Brief: Go through the entries below and collect each line with the string "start" in it.

Records contained in a dataset:
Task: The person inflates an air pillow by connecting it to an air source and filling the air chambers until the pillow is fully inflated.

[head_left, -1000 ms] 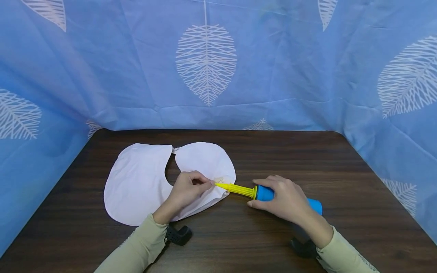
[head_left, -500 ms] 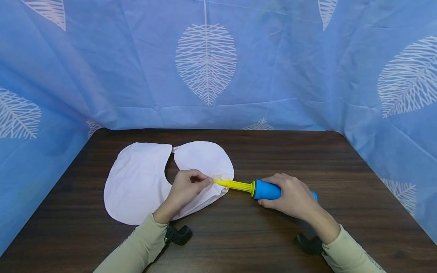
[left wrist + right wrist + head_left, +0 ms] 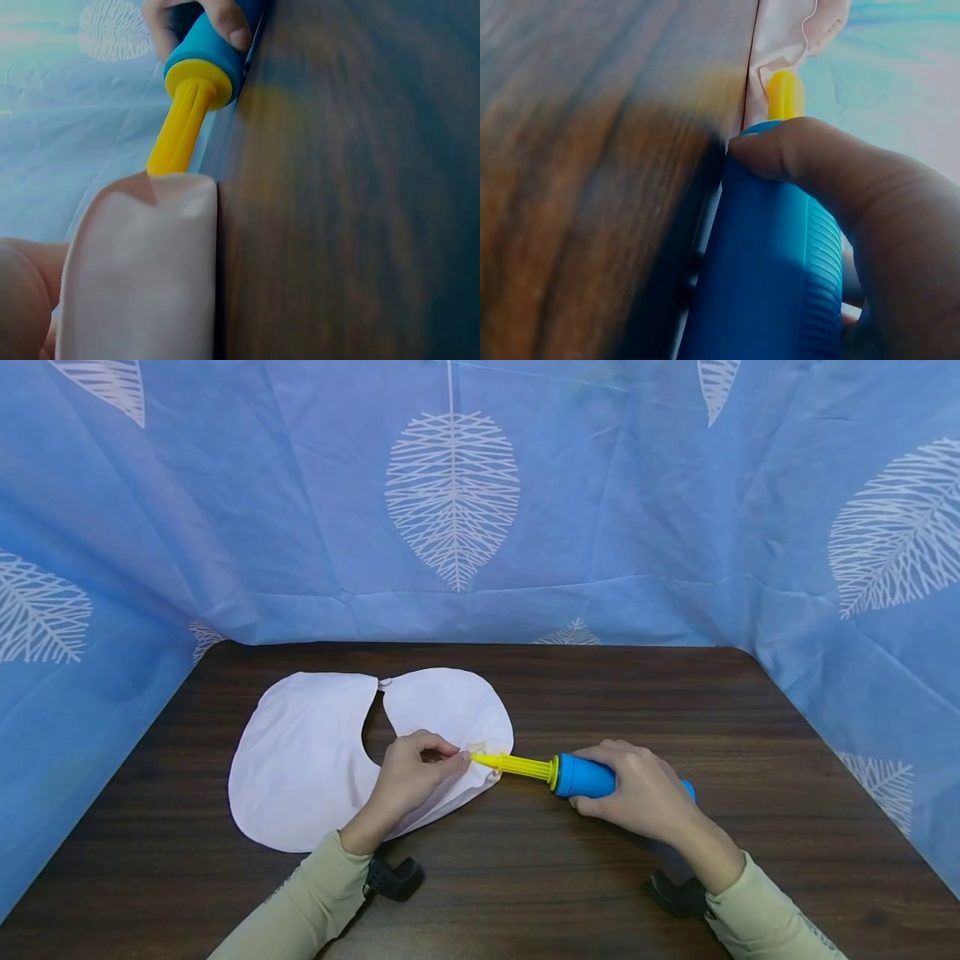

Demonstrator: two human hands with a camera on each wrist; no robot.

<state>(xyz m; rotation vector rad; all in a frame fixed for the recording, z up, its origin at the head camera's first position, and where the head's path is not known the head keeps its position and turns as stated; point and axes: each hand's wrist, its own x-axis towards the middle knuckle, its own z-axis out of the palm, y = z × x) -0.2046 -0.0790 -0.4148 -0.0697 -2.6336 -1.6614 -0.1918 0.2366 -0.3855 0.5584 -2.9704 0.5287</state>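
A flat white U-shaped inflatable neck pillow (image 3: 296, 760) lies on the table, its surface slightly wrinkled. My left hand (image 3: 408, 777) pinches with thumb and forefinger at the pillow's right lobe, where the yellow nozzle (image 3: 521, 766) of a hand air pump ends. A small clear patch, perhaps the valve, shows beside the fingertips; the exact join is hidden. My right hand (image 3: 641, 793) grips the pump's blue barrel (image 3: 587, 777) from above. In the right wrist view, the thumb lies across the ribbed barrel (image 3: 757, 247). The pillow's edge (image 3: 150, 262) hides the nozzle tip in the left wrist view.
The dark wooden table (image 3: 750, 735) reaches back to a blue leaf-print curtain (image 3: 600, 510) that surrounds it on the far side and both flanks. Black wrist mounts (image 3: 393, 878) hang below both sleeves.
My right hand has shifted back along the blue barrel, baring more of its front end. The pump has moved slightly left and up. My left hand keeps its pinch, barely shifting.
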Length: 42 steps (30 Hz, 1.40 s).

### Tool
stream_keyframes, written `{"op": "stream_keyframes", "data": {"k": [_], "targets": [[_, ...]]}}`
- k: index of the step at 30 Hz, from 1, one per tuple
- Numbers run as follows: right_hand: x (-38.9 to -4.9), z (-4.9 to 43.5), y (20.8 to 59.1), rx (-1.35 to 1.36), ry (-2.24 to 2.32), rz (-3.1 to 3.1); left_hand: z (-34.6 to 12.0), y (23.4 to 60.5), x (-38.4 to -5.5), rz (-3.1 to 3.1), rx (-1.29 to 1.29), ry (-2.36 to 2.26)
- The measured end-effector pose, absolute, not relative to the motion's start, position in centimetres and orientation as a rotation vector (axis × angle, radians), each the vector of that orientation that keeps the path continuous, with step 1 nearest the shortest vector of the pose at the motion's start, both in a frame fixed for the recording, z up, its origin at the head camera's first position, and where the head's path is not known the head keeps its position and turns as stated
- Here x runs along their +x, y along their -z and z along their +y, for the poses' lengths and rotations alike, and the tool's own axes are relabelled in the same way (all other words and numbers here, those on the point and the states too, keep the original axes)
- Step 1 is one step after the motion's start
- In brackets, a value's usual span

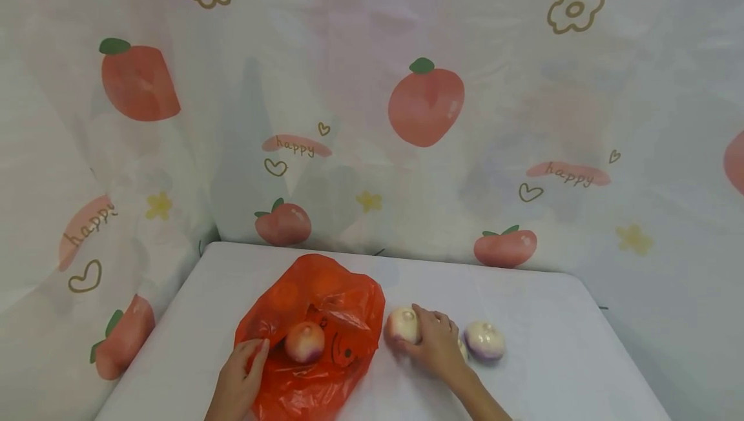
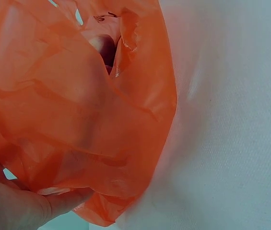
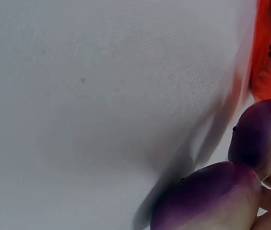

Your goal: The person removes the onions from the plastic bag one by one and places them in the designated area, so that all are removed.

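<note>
My left hand [image 1: 237, 372] pinches the edge of a red plastic bag [image 1: 354, 298] lying on the table; in the left wrist view the thumb [image 2: 61, 202] presses on the thin film. A white-and-purple turnip [image 1: 305, 342] sits in the bag's mouth. To the right of the bag, my right hand [image 1: 437, 343] grips a second turnip [image 1: 402, 325], whose purple end [image 3: 253, 134] shows in the right wrist view. Another turnip [image 1: 463, 349] is mostly hidden behind that hand. Just beyond it lies one more turnip [image 1: 485, 341].
Rounded shapes [image 1: 285, 295] show dimly through the far part of the bag. The white table [image 1: 540, 318] meets a hanging cloth [image 1: 349, 53] printed with peaches and flowers at its back and left side.
</note>
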State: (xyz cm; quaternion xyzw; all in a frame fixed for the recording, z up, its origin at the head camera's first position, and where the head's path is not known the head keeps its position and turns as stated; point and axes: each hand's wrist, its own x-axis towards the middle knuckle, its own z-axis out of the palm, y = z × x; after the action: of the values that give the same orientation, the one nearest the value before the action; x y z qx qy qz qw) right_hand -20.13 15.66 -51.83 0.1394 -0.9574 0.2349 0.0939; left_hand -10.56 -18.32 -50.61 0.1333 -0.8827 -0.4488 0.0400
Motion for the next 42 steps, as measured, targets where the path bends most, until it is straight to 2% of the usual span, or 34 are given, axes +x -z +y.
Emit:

Task output:
- The measured end-effector pose, absolute, not relative to the motion's start, position in centimetres and orientation as a rotation vector (axis × angle, radians), each the vector of that orientation that keeps the path continuous, with step 1 nearest the shortest vector of the pose at the motion's start, both in a frame fixed for the recording, z up, its origin at the head camera's first position, and where the head's path is not known the head keeps its position and turns as stated
- Step 1 is one step after the motion's start

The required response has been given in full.